> _What is expected_
Read through the listing and copy every line that contains the word "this".

------------------------------

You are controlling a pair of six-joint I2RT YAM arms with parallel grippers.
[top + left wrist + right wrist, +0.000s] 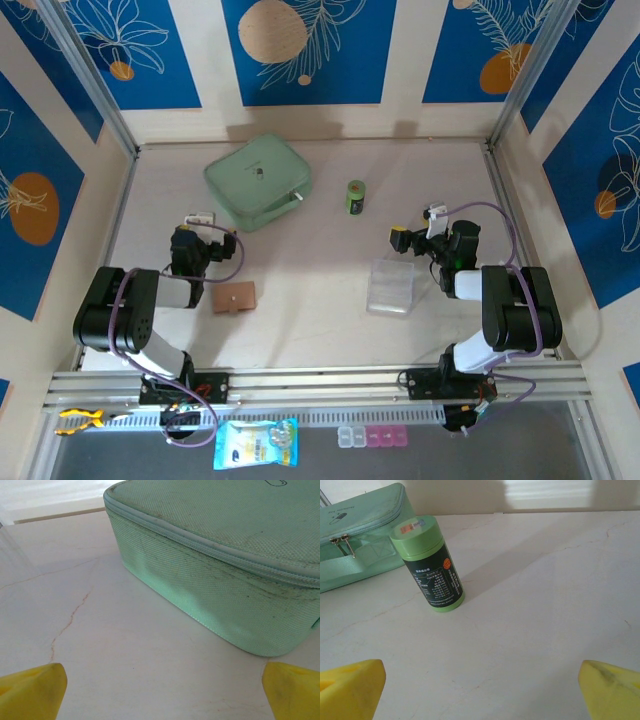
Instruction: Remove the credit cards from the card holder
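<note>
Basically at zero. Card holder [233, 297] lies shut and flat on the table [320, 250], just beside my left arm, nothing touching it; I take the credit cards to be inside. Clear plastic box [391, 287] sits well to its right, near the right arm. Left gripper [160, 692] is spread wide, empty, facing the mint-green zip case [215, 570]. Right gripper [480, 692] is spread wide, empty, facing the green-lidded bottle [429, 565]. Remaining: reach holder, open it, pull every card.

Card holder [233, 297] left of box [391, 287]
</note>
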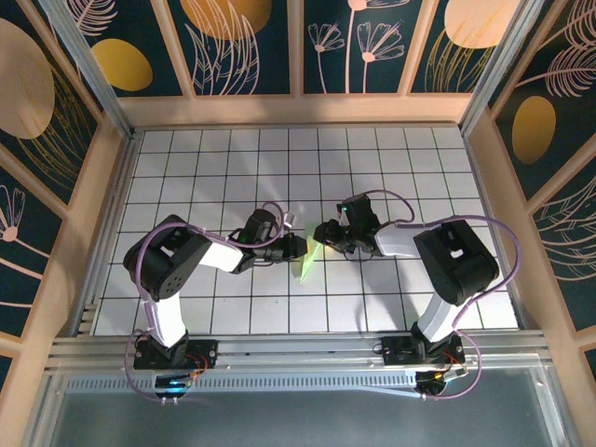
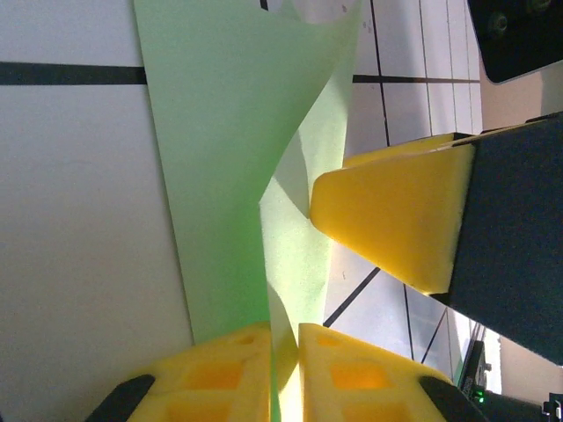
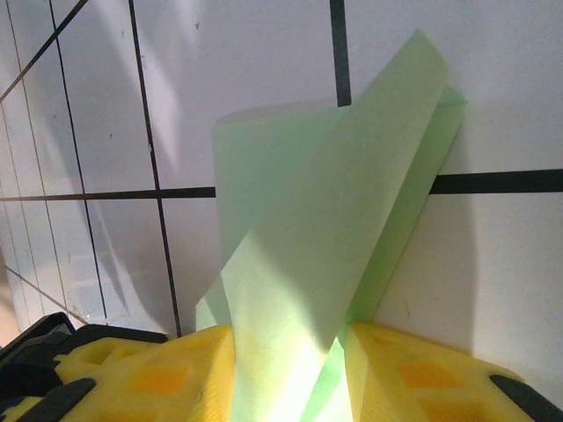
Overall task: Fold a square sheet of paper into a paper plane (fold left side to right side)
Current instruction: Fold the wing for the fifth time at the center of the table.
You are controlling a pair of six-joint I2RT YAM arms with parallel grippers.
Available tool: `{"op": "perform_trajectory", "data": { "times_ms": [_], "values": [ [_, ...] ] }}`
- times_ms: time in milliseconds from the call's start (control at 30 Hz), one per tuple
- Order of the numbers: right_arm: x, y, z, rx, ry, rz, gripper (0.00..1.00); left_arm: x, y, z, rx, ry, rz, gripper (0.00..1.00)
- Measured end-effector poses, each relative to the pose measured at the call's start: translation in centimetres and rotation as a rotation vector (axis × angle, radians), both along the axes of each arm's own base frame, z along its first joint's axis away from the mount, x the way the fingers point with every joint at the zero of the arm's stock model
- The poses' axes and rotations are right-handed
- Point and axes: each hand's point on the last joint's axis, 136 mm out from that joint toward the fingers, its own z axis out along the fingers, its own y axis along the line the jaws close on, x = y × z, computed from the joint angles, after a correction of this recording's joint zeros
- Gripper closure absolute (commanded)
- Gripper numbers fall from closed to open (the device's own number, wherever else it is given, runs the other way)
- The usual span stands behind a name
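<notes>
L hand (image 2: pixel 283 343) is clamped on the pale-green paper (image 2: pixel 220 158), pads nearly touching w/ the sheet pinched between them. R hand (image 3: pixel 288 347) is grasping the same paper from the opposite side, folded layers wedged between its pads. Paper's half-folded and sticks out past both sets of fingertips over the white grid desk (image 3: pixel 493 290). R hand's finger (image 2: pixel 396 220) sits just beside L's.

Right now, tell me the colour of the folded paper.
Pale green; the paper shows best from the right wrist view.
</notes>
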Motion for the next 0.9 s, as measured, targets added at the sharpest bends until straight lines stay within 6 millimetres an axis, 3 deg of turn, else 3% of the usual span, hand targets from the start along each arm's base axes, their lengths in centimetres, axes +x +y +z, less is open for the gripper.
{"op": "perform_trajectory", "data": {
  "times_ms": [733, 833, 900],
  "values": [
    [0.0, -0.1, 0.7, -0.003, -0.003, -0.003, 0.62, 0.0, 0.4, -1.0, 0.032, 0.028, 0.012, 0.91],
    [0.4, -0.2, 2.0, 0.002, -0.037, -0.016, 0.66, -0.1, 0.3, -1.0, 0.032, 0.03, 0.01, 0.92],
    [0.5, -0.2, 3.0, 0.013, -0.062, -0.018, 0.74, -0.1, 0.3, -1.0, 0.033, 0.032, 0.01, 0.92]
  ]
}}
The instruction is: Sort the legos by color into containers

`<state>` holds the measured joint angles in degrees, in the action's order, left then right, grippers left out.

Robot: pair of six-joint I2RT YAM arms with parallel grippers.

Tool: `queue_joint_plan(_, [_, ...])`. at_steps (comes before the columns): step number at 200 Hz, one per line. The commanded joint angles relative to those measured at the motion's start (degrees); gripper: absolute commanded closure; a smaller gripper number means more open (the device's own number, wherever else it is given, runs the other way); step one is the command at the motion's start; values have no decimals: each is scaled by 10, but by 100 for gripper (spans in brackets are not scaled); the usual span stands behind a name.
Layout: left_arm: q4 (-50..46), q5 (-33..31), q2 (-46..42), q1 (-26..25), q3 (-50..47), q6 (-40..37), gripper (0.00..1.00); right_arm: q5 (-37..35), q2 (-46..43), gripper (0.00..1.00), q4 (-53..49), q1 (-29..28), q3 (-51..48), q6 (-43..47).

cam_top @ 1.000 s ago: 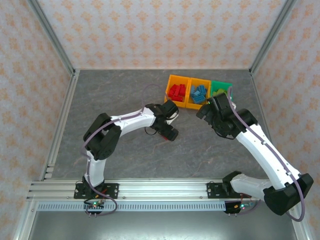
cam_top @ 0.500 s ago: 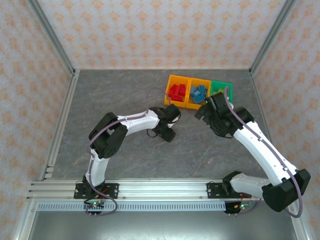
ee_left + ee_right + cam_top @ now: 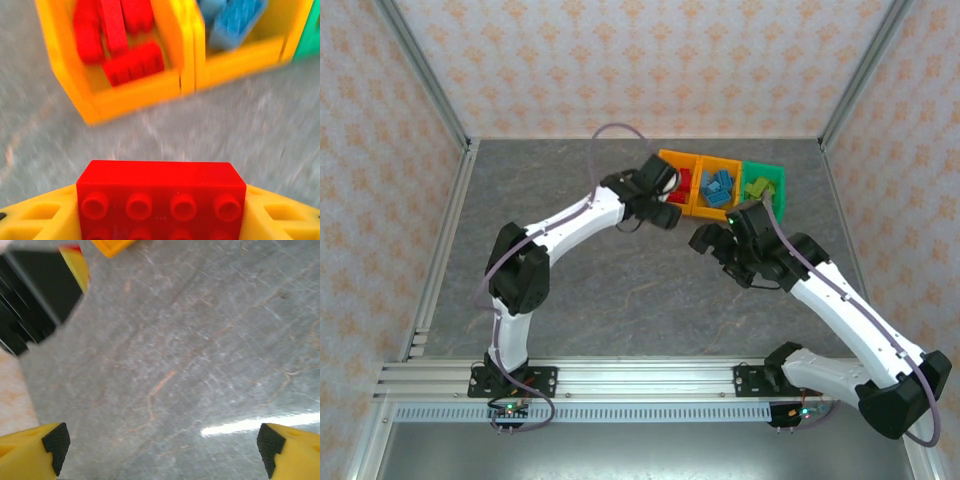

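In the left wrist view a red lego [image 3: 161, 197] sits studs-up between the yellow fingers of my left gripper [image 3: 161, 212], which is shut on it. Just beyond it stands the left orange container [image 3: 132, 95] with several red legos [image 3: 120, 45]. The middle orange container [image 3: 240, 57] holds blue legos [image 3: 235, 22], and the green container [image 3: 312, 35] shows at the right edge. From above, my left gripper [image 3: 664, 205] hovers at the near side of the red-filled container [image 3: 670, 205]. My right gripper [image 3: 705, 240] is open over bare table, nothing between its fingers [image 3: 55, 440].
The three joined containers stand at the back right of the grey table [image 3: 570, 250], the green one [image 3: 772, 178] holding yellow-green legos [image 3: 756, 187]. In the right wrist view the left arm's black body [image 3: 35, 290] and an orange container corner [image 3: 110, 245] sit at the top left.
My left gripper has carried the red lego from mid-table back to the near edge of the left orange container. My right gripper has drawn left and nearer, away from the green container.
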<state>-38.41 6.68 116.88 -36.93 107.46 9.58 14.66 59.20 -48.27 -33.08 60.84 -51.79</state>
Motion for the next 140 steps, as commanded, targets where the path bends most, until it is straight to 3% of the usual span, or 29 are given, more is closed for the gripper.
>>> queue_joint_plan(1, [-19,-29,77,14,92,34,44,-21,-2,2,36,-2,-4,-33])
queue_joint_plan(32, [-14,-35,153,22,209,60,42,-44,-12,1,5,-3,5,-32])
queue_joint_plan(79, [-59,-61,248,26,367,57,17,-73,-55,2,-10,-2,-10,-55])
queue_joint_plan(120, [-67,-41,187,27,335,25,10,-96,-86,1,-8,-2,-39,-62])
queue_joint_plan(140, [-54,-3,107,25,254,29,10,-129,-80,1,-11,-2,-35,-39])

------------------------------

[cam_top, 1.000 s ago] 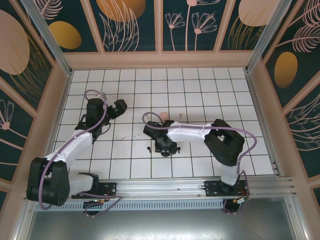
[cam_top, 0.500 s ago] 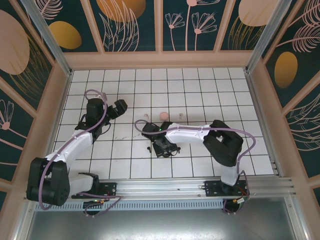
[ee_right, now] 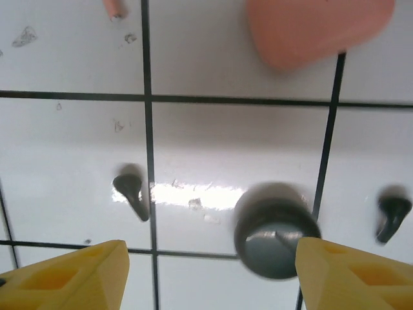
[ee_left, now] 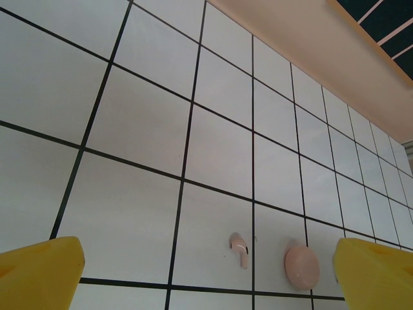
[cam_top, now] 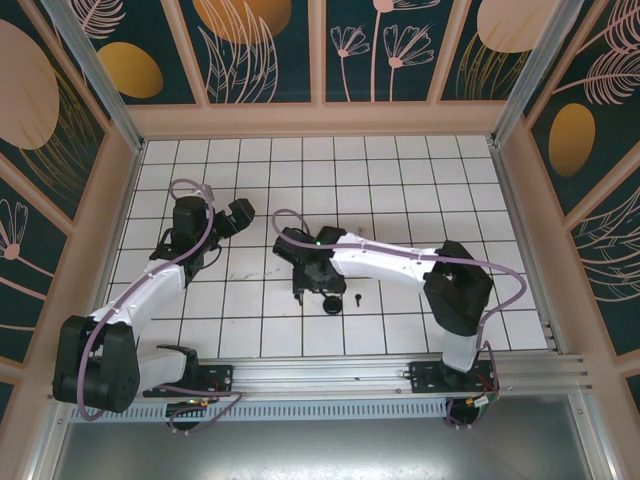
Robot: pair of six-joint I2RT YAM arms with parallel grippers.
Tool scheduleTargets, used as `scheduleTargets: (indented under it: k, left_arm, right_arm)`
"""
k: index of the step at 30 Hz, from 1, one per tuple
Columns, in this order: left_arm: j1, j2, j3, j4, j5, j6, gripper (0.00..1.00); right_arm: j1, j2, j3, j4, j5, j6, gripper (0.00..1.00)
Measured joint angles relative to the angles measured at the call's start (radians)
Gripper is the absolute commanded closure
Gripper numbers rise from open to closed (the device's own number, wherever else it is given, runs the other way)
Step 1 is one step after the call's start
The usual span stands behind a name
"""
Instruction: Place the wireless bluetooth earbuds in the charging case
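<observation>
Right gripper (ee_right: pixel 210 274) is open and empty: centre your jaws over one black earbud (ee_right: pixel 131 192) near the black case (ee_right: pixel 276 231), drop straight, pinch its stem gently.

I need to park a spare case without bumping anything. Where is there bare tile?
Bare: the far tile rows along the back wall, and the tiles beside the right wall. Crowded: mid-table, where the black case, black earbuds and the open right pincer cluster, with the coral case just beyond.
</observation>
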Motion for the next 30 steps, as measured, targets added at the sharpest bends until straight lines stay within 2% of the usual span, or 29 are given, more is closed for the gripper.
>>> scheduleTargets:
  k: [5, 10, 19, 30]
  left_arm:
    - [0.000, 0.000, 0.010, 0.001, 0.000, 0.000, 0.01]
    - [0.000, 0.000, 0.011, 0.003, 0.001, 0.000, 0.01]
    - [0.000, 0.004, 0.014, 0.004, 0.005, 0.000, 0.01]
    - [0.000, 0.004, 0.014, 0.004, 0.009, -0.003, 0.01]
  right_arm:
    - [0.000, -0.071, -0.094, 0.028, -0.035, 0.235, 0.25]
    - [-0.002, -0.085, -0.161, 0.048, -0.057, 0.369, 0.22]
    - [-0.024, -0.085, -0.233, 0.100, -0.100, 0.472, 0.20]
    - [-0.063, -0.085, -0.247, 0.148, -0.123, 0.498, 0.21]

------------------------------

> _Output below_
- Point and axes: each hand's point on the last joint's axis, 136 mm out from that joint toward the fingers, its own z axis out along the fingers, its own y axis along the line the jaws close on, x = y × z, computed from the joint angles, after a correction of this recording's joint zeros
Columns, in this order: left_arm: j1, j2, j3, j4, j5, j6, gripper (0.00..1.00); right_arm: j1, j2, j3, j4, j5, j6, gripper (0.00..1.00)

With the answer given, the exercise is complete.